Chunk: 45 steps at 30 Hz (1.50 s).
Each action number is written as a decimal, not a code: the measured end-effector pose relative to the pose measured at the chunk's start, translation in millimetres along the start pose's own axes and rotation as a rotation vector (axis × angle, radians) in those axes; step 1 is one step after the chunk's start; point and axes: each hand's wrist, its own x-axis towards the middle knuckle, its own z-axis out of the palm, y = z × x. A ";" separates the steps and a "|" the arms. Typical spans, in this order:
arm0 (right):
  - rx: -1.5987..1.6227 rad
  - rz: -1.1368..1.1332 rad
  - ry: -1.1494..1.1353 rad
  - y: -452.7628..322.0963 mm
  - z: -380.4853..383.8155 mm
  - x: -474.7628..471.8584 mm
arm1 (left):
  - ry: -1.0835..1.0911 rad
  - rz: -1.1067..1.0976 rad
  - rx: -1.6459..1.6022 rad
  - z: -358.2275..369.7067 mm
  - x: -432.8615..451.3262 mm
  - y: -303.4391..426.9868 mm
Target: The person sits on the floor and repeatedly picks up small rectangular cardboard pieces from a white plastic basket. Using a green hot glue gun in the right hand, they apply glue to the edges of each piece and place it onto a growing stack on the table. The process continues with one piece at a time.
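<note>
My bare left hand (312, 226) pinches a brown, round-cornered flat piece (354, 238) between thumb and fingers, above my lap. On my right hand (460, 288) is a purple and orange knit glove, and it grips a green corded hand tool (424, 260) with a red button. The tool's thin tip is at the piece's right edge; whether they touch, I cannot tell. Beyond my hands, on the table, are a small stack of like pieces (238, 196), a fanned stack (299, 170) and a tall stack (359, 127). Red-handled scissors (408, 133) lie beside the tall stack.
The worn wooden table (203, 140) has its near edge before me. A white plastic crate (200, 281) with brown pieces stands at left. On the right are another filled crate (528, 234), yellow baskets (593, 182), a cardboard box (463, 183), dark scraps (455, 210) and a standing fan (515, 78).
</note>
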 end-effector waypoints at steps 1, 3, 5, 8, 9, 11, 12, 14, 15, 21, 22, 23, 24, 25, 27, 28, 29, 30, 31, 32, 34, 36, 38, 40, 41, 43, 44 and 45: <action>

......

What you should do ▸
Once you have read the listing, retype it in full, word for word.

Output ▸
Chunk: 45 steps at 30 Hz (1.50 s).
Each action number is written as a decimal, not a code: the measured end-effector pose relative to the pose measured at the chunk's start, translation in millimetres along the start pose's own axes and rotation as a rotation vector (axis × angle, radians) in those axes; step 1 is one step after the chunk's start; point and axes: each hand's wrist, its own x-axis towards the middle knuckle, its own z-axis out of the palm, y = z × x. A ";" separates the steps and a "|" the arms. Typical spans, in this order:
arm0 (right):
  - rx: -1.5987..1.6227 rad
  - rz: -1.1368..1.1332 rad
  - ry: -1.1494..1.1353 rad
  - y: -452.7628..322.0963 mm
  - z: -380.4853..383.8155 mm
  - x: -474.7628..471.8584 mm
arm1 (left):
  - ry: -1.0835..1.0911 rad
  - rz: -1.1067..1.0976 rad
  - rx: -1.6459..1.6022 rad
  - z: -358.2275..369.7067 mm
  - x: -432.8615..451.3262 mm
  - y: -303.4391..426.9868 mm
Target: The person sits on the floor and repeatedly picks up small rectangular cardboard pieces from a white plastic basket. Using a green hot glue gun in the right hand, they apply glue to the edges of each piece and place it onto a growing stack on the table. The process continues with one piece at a time.
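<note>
My bare left hand (312, 226) pinches a brown, round-cornered flat piece (354, 238) between thumb and fingers, above my lap. On my right hand (460, 288) is a purple and orange knit glove, and it grips a green corded hand tool (424, 260) with a red button. The tool's thin tip is at the piece's right edge; whether they touch, I cannot tell. Beyond my hands, on the table, are a small stack of like pieces (238, 196), a fanned stack (299, 170) and a tall stack (359, 127). Red-handled scissors (408, 133) lie beside the tall stack.
The worn wooden table (203, 140) has its near edge before me. A white plastic crate (200, 281) with brown pieces stands at left. On the right are another filled crate (528, 234), yellow baskets (593, 182), a cardboard box (463, 183), dark scraps (455, 210) and a standing fan (515, 78).
</note>
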 end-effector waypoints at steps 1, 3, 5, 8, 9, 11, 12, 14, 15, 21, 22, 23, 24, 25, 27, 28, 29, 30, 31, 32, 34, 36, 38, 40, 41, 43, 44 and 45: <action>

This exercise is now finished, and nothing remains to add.